My last experience at the engineering firm triggered anxiety hard. I've never had panic attacks so frequently. I didn't know what was going on, I'm so used to depression being the majority that when the anxiety started presenting I didn't have any way to cope with it. The boss at work also just made it worse. When he was having a bad day he would yell, stomp, and just generally not be someone you wanted to be around. When he stomped, you felt it through the whole office because we were in an old 80's era building.

I got up in training and told everyone that and more. Some about the Linkin Park group I started after Chester Bennington, the co-lead singer passed. I also shared my interest in NAMI and their programs to promote mental health awareness. I shared that money isn't more important to me than my mental health and that it took a lot for me to realize that and I'm still trying to find my way.

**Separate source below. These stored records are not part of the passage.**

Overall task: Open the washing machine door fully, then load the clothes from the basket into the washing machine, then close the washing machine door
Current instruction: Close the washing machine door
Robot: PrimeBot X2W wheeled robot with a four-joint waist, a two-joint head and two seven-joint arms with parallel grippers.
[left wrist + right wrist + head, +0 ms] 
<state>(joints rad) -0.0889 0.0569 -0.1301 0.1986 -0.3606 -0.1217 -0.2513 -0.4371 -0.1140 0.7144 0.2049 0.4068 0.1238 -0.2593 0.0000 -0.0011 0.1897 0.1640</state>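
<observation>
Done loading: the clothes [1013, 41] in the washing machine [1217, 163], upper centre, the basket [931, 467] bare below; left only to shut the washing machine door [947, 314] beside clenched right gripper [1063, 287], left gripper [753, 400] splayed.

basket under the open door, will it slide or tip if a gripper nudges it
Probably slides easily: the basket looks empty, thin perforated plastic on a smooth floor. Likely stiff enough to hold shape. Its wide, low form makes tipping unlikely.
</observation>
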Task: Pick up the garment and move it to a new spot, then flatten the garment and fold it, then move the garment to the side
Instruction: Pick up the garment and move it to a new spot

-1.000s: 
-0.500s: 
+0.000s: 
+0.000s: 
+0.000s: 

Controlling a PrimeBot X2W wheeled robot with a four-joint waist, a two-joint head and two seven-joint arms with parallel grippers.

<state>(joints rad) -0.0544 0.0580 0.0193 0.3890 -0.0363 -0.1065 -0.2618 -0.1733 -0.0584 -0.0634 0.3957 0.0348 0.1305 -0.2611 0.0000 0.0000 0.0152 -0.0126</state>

I have talked to my supervisor a few times now and expressed my insane gratitude for her picking that training for us. Because that changed my view on this job. This job that I took because I thought I had to. My, now, husband had just lost his job. We were again both unemployed. This time we did buy a house. So we had a mortgage. I needed to find a job. I took the first one that was offered. It wasn't in engineering. It was a temp job. I figured that was better than nothing.

Onward to me meeting myself...

That Friday after my first week of training was the one year since Chester passed. He died by suicide July 20th, 2017... and that changed my life. To cope with my grieving, I founded a local Dallas/Fort Worth Linkin Park fan group on Facebook.

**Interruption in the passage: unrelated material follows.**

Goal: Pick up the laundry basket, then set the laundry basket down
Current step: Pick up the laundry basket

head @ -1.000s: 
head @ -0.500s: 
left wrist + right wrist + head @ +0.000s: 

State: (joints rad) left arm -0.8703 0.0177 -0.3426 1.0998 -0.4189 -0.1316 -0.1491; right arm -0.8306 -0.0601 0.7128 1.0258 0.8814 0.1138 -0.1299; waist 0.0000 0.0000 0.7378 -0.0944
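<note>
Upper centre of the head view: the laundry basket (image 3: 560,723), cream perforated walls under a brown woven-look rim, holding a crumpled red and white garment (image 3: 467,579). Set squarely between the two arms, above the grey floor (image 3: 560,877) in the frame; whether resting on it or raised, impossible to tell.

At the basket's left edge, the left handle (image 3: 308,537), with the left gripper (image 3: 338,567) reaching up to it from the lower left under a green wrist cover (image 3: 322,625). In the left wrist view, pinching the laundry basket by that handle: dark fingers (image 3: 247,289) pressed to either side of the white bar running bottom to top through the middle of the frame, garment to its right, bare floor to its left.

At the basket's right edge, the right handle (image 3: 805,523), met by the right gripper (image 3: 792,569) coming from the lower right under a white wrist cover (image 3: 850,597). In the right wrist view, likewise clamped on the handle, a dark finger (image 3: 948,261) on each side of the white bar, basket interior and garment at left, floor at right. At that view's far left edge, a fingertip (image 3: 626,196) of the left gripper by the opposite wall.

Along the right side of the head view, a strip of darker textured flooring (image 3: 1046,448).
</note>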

I created it so that local fans would have each other to mourn with.

So for the one year since his passing. I had set up a memorial. I was insanely exhausted because it was my first week at training (I was ready to hate the job. Then training just flipped everything and I ended up like... Shit I might like this. At least I love the environment and the people).

I ended up making multiple speeches throughout the night. Most of the people who came were new. People who found out about the event through Twitter and have since joined our Facebook group. Strangers. People who didn't know me, or anything about me other than my love for Linkin Park. I met and talked to them all. They were all so amazing and appreciative. All very openly grateful for having this memorial. Which I was leading... It started hitting me that I was a leader.

Wednesday of the following week was the first meeting for a new group called Cope DFW which a friend of mine invited me to. The crazy thing was that one of the new people that showed up to the Chester memorial had also mentioned it to me and that he knew the organizer.

I had already RSVP'd to it at that point. I went to that. And got up in front of 10 strangers and told them a snippet of my story. I hate public speaking. But I did it. It was insane.

That weekend it all started hitting me... So many people that week told me thank you and that they loved hearing from me. That it helped them and they appreciated it. For maybe an hour, while I was sitting on the couch hiding under a blanket, I looked at myself the same way they did... And I can't even describe it because my depression is yelling at me right now saying that's narcissistic.

I was texting someone through this. I felt like I was losing my mind and they told me I was finally meeting myself for the first time. Finally seeing who I am. It wasn't long before I just reverted back to self loathing and all that. But for that hour I saw myself as a leader, an ally to those with mental health, someone that is open to talking to anyone about things a lot of people shy away from. How am I that person?

I am glad I am that person. Hi Reeka, it's nice to meet you.